Space / Rocket firm given licence to let launch debris fall into sea

HyImpulse has been carrying out propulsion tests at the former Scatsta Airport for a number of years. Photo: HyImpulse

A ROCKET company has been given a marine licence to deposit debris in the sea during launches from the SaxaVord Spaceport in Unst.

The Marine Scotland licence for HyImpulse applies for the period between 1 August and 30 November and relates to an area of sea around 18 to 55 nautical miles north of Unst.

A risk assessment was included as part of the application.

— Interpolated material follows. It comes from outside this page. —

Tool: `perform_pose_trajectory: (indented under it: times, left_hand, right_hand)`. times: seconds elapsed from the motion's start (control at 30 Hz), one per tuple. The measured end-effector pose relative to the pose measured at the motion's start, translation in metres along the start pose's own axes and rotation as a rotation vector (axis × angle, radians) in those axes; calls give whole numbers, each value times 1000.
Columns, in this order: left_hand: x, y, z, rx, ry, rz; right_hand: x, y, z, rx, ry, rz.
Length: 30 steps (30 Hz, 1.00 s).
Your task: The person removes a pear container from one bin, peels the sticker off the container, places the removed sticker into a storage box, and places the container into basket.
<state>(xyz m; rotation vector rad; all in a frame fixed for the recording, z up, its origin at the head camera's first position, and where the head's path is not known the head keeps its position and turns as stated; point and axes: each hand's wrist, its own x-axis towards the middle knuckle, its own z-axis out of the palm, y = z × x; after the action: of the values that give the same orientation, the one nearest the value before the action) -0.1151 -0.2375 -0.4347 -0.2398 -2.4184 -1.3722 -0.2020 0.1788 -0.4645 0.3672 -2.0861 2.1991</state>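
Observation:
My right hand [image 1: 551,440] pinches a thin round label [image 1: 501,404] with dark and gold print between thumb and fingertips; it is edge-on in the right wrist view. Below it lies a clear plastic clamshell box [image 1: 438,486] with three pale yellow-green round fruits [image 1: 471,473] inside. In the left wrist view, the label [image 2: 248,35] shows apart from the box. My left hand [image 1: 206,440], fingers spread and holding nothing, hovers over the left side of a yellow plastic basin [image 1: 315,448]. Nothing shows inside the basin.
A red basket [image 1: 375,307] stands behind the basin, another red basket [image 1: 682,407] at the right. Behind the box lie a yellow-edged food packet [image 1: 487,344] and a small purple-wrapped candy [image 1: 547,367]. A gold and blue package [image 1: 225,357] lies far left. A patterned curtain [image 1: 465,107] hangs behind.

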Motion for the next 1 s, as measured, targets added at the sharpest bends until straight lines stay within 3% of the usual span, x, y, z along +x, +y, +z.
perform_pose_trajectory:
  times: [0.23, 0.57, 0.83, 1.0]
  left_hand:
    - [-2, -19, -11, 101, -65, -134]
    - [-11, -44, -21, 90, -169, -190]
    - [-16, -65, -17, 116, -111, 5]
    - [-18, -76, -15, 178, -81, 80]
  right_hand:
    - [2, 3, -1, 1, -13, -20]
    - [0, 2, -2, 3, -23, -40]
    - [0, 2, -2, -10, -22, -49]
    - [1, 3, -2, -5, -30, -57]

The licence allows the permanent deposits of rocket nose cone weighting up to 140kg, as well as a manacle ring weighing a maximum of 1.5kg.

It also permits a steel hatch, also weighing up to 1.5kg, to be permanently deposited.

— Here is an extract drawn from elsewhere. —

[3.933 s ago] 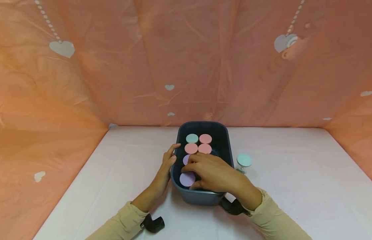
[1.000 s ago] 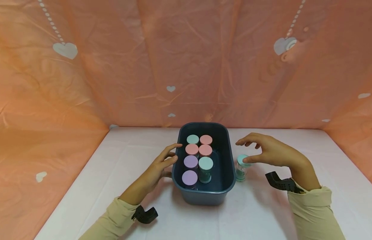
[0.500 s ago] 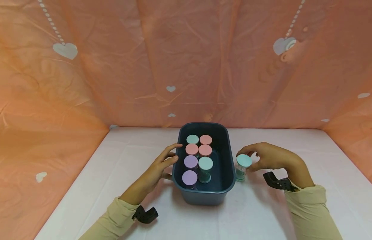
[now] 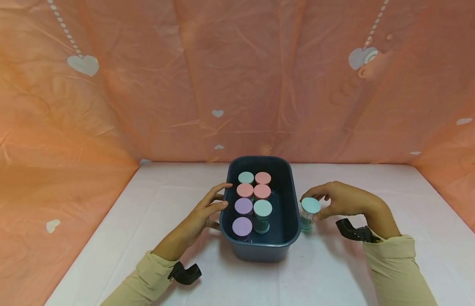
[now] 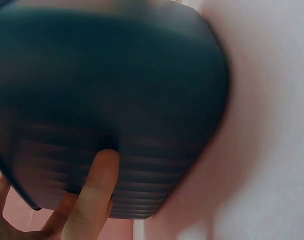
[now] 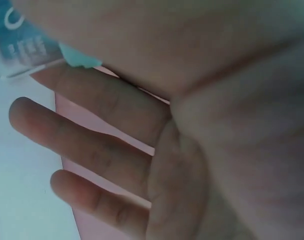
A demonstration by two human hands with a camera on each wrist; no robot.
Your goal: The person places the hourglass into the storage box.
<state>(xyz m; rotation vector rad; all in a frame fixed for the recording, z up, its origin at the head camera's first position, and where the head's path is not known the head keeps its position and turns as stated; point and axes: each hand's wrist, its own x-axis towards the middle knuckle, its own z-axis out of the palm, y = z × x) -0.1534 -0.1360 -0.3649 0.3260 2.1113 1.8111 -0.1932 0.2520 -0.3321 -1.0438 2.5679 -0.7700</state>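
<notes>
A dark blue container (image 4: pixel 259 251) stands mid-table, holding several small jars with pink, purple and mint lids. My left hand (image 4: pixel 199 216) rests against its left side, the index finger reaching its rim. In the left wrist view, extended fingers (image 5: pixel 94 195) touch the ribbed wall. Right of the container, my right hand (image 4: pixel 342 199) pinches a clear jar (image 4: pixel 308 222) with a mint lid, between thumb and fingers. The jar is upright, close to the container's wall. White print shows on the jar (image 6: pixel 24 47) in the right wrist view; the other fingers are spread loosely.
A white cloth covers the table (image 4: pixel 176 187). Orange sheeting with pale hearts (image 4: pixel 237 85) hangs behind and at both sides. Black wrist mounts (image 4: pixel 185 274) sit on both forearms.
Since the oldest frame, my right hand has left the container, where a mint-lidded jar now stands in the front right. It has come down round the outside jar. The left hand stays by the container.
</notes>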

These items are expected to sink to the seabed.

Temporary deposits include a rocket booster plus parachute, weighing up to 800kg, and a drogue parachute with structural attachments.

These are expected to be recovered from the sea.

Licence application documents show that the nosecone is expected to separate from the SR75 rocket when it reaches 30km, with parachutes then deployed.

It is expected that a booster will also descend to the sea around 30 nautical miles north of the spaceport.

A 20km exclusion zone will be place around the “splashdown” area, which will be included in a notice to mariners.

A range of organisations and agencies have been informed, including the emergency services and the coastguard.

German firm HyImpulse hopes to carry out launches from SaxaVord later this year.

It previously said it would conduct two sub-orbital launches from Unst from August 2024 onwards.

The company had also said that these will be followed by the first orbital launches from late 2025 onwards, rising to full commercial operations by 2030.

With the spaceport team likening SaxaVord to an airport, HyImpulse is not the only client planning to use the facilities in Unst.

Rocket company RFA, which has exclusive use of one of SaxaVord’s launchpads, is also proposing blasting off from Unst later this year.

MPs on Westminster’s Scottish Affairs Committee recently toured the SaxaVord site as part of a visit to Shetland which also included engagement with the fishing industry.